/toy_ruby_neural_network

This is a toy. Neural. Network. In Ruby. With 0 deps.

Primary LanguageRuby

Toy Neural Network Implementation in Ruby with 0 dependencies

This is an auto-encoder style NN implementation, in Ruby with 0 depenedecies. This is for my own education only. But learning in public is better.

This project implements a simple neural network for processing and generating Mostly French text. Well, my tokenizer has just a couple of somewhat French specificities. Hardly.

If it has already been trained with a specific text file and hyper parametersit will cache the model (with a *.dat file).

The text file for training is expected to be simple text with newlines.
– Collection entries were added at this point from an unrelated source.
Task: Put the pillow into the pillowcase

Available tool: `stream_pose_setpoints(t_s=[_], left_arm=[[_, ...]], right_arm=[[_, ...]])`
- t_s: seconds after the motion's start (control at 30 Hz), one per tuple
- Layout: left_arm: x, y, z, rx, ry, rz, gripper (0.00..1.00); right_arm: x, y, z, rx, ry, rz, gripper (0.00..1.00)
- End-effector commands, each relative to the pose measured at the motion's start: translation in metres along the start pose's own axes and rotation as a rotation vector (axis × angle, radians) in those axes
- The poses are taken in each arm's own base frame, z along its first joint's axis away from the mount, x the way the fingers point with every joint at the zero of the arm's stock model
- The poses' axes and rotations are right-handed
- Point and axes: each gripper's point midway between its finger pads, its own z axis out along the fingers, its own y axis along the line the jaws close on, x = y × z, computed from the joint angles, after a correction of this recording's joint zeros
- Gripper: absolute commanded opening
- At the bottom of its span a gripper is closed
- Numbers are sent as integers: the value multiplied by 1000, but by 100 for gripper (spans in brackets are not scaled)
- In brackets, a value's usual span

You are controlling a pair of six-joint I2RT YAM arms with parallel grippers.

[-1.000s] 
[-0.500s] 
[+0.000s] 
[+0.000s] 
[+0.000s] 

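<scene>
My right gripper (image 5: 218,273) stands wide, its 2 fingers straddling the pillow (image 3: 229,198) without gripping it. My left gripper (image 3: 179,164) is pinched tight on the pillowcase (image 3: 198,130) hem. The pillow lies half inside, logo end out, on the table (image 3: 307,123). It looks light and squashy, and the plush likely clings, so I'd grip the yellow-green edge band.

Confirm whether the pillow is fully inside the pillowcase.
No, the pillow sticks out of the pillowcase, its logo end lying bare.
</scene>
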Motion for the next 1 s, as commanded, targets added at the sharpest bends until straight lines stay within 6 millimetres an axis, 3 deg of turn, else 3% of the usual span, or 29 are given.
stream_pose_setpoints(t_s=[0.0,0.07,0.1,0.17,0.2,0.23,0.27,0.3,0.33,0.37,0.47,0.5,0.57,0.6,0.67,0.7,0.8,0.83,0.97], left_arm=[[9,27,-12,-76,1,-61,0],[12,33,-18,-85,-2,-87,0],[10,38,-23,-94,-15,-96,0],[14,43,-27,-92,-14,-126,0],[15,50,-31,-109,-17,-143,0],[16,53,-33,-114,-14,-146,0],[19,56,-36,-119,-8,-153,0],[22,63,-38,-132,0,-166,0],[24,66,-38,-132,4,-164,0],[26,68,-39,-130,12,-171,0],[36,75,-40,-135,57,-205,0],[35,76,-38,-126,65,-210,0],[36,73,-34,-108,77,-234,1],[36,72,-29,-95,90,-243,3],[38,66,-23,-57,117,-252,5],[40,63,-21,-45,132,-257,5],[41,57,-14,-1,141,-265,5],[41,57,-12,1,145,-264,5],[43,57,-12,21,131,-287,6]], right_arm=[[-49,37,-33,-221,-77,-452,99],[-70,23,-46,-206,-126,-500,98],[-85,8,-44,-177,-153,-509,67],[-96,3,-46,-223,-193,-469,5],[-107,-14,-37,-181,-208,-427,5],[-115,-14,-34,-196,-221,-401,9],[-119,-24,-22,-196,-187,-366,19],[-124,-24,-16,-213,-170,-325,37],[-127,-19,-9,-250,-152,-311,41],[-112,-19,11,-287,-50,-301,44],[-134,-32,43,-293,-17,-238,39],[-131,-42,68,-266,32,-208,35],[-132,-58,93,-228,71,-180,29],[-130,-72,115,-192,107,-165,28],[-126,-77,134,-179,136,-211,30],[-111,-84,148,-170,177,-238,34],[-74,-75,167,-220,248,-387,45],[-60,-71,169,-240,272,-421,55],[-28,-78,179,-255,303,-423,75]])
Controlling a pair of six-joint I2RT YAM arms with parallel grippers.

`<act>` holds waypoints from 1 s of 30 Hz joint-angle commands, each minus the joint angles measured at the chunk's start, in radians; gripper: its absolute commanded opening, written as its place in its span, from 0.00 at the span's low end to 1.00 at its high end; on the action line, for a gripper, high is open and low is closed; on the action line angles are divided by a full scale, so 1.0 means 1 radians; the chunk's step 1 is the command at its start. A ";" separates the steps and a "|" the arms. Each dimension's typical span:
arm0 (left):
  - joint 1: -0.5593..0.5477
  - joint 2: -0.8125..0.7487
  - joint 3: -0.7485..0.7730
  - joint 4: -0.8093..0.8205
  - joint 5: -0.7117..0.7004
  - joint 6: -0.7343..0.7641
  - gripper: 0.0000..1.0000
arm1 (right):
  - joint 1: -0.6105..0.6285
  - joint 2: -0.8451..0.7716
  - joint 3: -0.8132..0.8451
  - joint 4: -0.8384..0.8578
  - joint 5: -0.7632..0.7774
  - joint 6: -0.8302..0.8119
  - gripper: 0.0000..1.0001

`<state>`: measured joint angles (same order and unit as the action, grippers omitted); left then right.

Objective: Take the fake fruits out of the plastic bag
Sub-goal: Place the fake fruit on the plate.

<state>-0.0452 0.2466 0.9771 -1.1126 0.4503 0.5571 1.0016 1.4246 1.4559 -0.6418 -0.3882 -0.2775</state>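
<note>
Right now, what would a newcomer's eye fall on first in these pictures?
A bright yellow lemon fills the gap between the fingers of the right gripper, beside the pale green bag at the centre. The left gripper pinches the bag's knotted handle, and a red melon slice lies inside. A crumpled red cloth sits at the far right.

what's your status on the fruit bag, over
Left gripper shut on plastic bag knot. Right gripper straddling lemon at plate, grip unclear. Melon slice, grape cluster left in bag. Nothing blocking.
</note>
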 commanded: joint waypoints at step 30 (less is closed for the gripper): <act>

This is probably the slowest thing on earth. There was a time, a while ago when there were very robust numerical and matrix operations libs in Ruby. But it seems that time has passed? I only briefly looked. At any rate 0 dependecies is cool :). Even from StdLib we are hardly using anything .. basically matrix (oh welll and optparse).

Features

  • Text tokenization
  • Word embedding
  • Autoencoder architecture
  • Text generation

Model Characteristics

  • Processes single inputs (sentences/phrases) independently
  • Uses a simple attention mechanism to focus on different parts of the input
  • Creates a compressed latent representation of each input

Some parts of neural_network.rb are heavily documented - others will probably be at some poinr.

Usage

Run ruby run.rb with optional parameters:

  • --epochs: Number of training epochs (default: 10)
  • --learning_rate: Learning rate for training (default: 0.01)
  • --corpus: Input text file (default: simple_french.txt)
  • --prompt: Starting prompt for text generation (default: "Je")
  • --hidden_size: Size of hidden layers (default: 4)
  • --latent_size: Size of latent layer (default: 2)
  • --token_num: How many tokens to generate (default: 4)
 ruby run.rb --epochs 20 --learning_rate 0.005 --hidden_size 8 --latent_size 4 --corpus minimal --prompt="un" --num_tokens 2

Training Methods

The model supports three training methods:

  • Stochastic Gradient Descent (SGD): Updates weights after each input (batch_size = 1)
  • Mini-batch Gradient Descent: Updates weights after processing a small batch of inputs (1 < batch_size < dataset size)
  • Batch Gradient Descent: Updates weights after processing the entire dataset (batch_size = dataset size)

The batch size can be controlled via the --batch_size command-line option.

Requirements

  • Ruby 3.x

This project is for educational purposes only and is not intended for production use.